26-01-2021 | | By Robin Mitchell
Researchers have recently used a perovskite semiconductor to create a photo-sensor that behaves similarly to photoreceptors in the human eye. How does the human eye work, what challenges do typical camera systems face, and how can this new sensor provide a potential revolution to image technology?
When asked the question “what is the most complex organ in the human body”, many would say that the human eye is the most complex, but in terms of evolution, the human eye is in fact a very simple organ. The human eye works in a very similar fashion to cameras with light sensors on the retina, a lens that focuses the incoming image, and a pupil that acts as an aperture that controls how much light enters the eye.
The light sensors at the back of the eye come in different types depending on their function (absolute light detection or colour detection), and humans have three colour sensors (called cones), and generic light sensors called rods.

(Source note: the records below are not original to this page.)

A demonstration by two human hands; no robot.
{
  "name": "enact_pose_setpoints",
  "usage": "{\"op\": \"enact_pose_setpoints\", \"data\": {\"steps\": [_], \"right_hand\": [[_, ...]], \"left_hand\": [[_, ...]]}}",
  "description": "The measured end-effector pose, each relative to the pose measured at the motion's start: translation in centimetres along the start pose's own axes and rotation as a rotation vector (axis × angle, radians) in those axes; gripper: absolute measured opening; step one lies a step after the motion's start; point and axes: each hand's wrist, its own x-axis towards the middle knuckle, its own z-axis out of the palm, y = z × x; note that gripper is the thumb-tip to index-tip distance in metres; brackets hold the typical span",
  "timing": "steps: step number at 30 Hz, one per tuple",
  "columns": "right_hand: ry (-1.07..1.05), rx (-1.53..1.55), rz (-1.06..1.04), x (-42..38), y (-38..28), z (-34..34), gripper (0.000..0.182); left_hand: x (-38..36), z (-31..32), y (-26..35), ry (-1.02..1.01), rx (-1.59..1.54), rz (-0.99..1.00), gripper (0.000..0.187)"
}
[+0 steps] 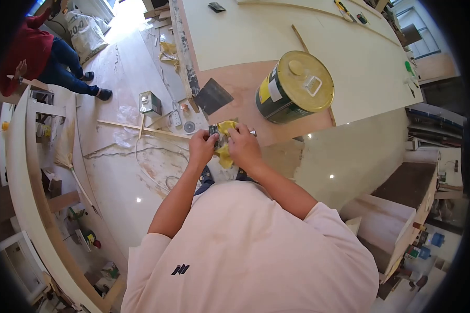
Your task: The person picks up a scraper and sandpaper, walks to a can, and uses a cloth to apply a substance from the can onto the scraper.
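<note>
In front of my body, both hands are closed on a crumpled yellow sheet (225, 156), perhaps sandpaper or cloth, around a small tool with a dark end. My left hand (201, 147) pinches the dark left end. My right hand (244, 146) grips the sheet's right side, and a metallic tip sticks out past it. The tool's exact kind is hidden by the sheet and fingers. Just beyond lies a dark square sheet (213, 97) at the board's edge. A large green drum with a yellow lid (296, 86) stands on the board to the right.
Left on the floor are a small metal can (150, 103), a power strip (176, 119), a wooden strip (141, 127) and cords. A person in red (34, 57) stands at upper left near a white sack (84, 34). An open wooden box (397, 214) sits at right.
</note>
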Motion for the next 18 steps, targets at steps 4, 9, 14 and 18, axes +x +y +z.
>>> {"op": "enact_pose_setpoints", "data": {"steps": [4,9,14,18], "right_hand": [[-0.059,0.123,-0.05,-1.0,1.0,-0.8,0.022],[0.074,0.175,-0.082,2.9,1.0,-0.1,0.018],[0.084,0.11,-0.057,0.2,0.6,-0.1,0.015],[0.155,0.146,0.098,4.7,0.0,0.6,0.011]], "left_hand": [[0.4,-0.2,0.0,-0.068,-0.108,-0.095,0.024],[0.2,-0.3,0.4,-0.131,-0.429,-0.283,0.029],[1.2,-0.6,0.2,-0.163,-0.352,-0.212,0.031],[0.9,-0.6,0.1,-0.187,-0.344,-0.2,0.029]]}}
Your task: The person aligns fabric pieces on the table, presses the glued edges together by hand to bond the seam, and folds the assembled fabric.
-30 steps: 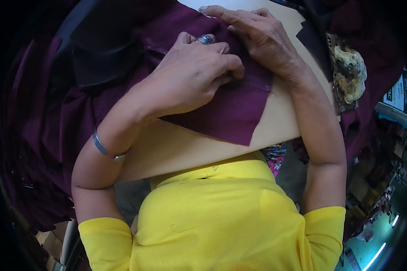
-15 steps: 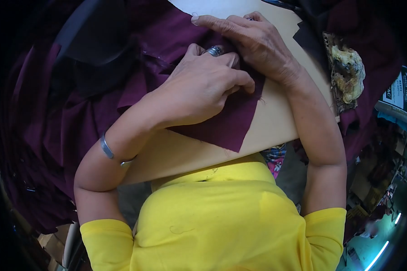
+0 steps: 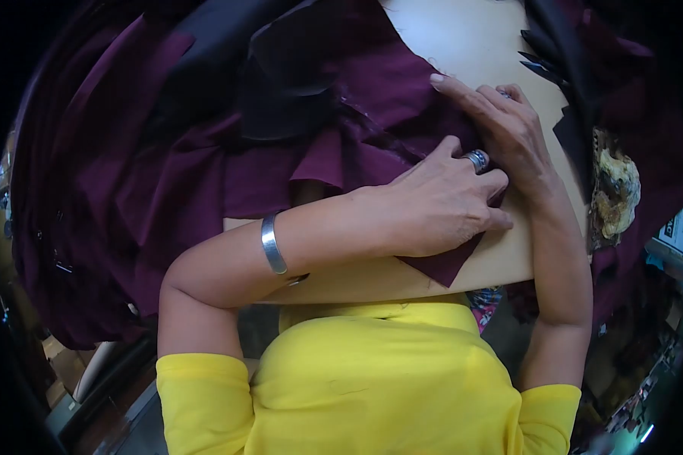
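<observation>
A maroon cloth [image 3: 402, 68] lies over the pale tabletop, its pointed corner hanging down near the front edge. My left hand [image 3: 448, 197], with a ring and a silver bracelet, is closed on this cloth; its fingers are curled and the fingertips are partly hidden. Just beyond it, my right hand [image 3: 512, 140] bends over the cloth's right side. One long digit of that hand reaches to the cloth's edge, while the other fingers are folded, apparently gripping fabric. A creased seam or fold with pale marks runs through the cloth towards my left hand.
The pale table [image 3: 478, 45] has a rounded edge close to my body. Black fabric [image 3: 288, 83] lies on the maroon heap to the left. A rough yellowish lump [image 3: 615, 193] on cardboard sits at the right edge, beside dark cloth and a printed box [image 3: 671, 231].
The whole view has shifted, so the table and cloth appear lower and further right. Both hands have slid rightward across the cloth, staying close together, with my left forearm now more level.
</observation>
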Available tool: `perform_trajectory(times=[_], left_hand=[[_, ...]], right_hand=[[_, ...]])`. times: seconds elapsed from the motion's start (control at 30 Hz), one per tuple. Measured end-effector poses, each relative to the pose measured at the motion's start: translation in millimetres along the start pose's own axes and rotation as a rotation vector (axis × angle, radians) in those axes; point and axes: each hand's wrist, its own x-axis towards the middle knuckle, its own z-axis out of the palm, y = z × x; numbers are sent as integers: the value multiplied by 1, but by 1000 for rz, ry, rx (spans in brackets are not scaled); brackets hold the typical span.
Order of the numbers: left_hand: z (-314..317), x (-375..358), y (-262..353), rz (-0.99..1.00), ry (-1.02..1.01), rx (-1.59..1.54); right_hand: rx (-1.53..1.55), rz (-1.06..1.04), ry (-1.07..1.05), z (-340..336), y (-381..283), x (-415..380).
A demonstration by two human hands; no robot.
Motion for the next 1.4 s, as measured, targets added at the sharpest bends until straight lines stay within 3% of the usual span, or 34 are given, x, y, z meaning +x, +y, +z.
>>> perform_trajectory(times=[0.07,0.1,0.17,0.3,0.47,0.57,0.63,0.77,0.8,1.0,1.13,1.3,1.4], left_hand=[[-11,-4,-2,-36,1,60],[-16,-9,-10,-88,121,72],[-47,-23,-29,-300,35,99],[-57,-64,-69,-338,140,44],[-45,-77,-76,-247,320,-26],[-48,-77,-79,-143,268,109],[-52,-78,-80,-162,190,143],[-57,-78,-84,-212,56,208],[-51,-76,-84,-160,152,247],[-57,-83,-90,-90,120,477],[-73,-70,-64,-216,-2,631],[-19,-12,-12,-69,180,134],[4,-3,-14,-3,228,176]], right_hand=[[45,-25,29,-4,-3,3],[66,-33,43,-5,-3,3],[30,-49,75,1,5,-2],[98,30,97,-9,7,0],[132,96,75,-11,9,-2],[140,147,34,-13,12,-4],[143,213,-37,-16,12,-6],[195,181,18,-12,19,-9],[219,200,25,-11,19,-9],[339,209,70,-13,9,-1],[284,195,116,-1,2,3],[222,107,165,0,4,7],[251,218,94,-16,-2,6]])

The eye only has 6 million cones concentrated at the centre of vision but has over 100 million rods. This means that our eyes are designed to detect image and motion over colour, but colour information is only important for whatever we are directly looking at.
Of all these light sensors, the brain only deals with one million signals at any time, so how does the eye determine which signals to send to the brain? What makes the eye rather clever is that it actually pre-processes information before sending signals to the brain.
Specifically, the eye doesn’t respond to absolute images, but instead responds to changes in light (i.e. potential motion). This is how the brain can quickly respond to motion in the outermost part of human peripheral vision.
The human eye operates on light signal changes whereas traditional cameras based on electronics operate on absolute light levels. As light hits a sensor, it generates either a voltage or current, and this is then translated to a digital scale of increasing brightness.
While this allows for the capture of all and any detail in the field of view of a camera, it also means that there is a lot of data to process. This causes complications when using AI systems as objects in the image that are not of interest (such as the background). They have to either be removed before feeding the image to the AI algorithm, or the AI algorithm has to learn how to ignore that data.
Recently, researchers from Oregon State University have developed a semiconductor photo-sensor that operates more like the human eye than a standard camera. The new sensor is based on perovskite, and as such the sensor only reacts to changes in light levels instead of absolute levels.
The sensor has a capacitive structure instead of a diode structure, but semiconductor material allows the capacitive structure to react to light. The bottom layer of the new device is standard silicon dioxide due to its insulator properties. The top layer is the perovskite methylammonium lead iodide semiconductor which provides the capacitor with light-sensitive properties. When the sensor is suddenly exposed to light, a large voltage spike is detected across the sensor, but this quickly decays despite the light level remaining constant.
Using the data gathered from the sensor, the researchers developed a simulation model based on the new sensor to simulate how a reactive camera would operate. Once modelled, the researchers fed video into the sensor system. They could see that only moving objects are shown at the output while static images remained black.
If a reactive camera using such technology could be developed, it would allow camera-based technologies to remove a whole stage of image processing in an identical way to how the human eye works. The camera sensor only sends imagery data of moving objects, which reduces the processing load from stages between the camera and image processing software. For example, security camera systems would focus on moving objects in real-time while AI-driven robotics could react to movement far faster than they currently can.
Such a camera may be able to further help with image systems that can also ignore moving backgrounds. For example, humans can ignore objects in the background even if they are moving, but even this new system would still react to the background as the camera moves around. Thus, if this camera system could also be made to ignore detections which result from the camera itself moving, that would allow for trivial object detection and avoidance.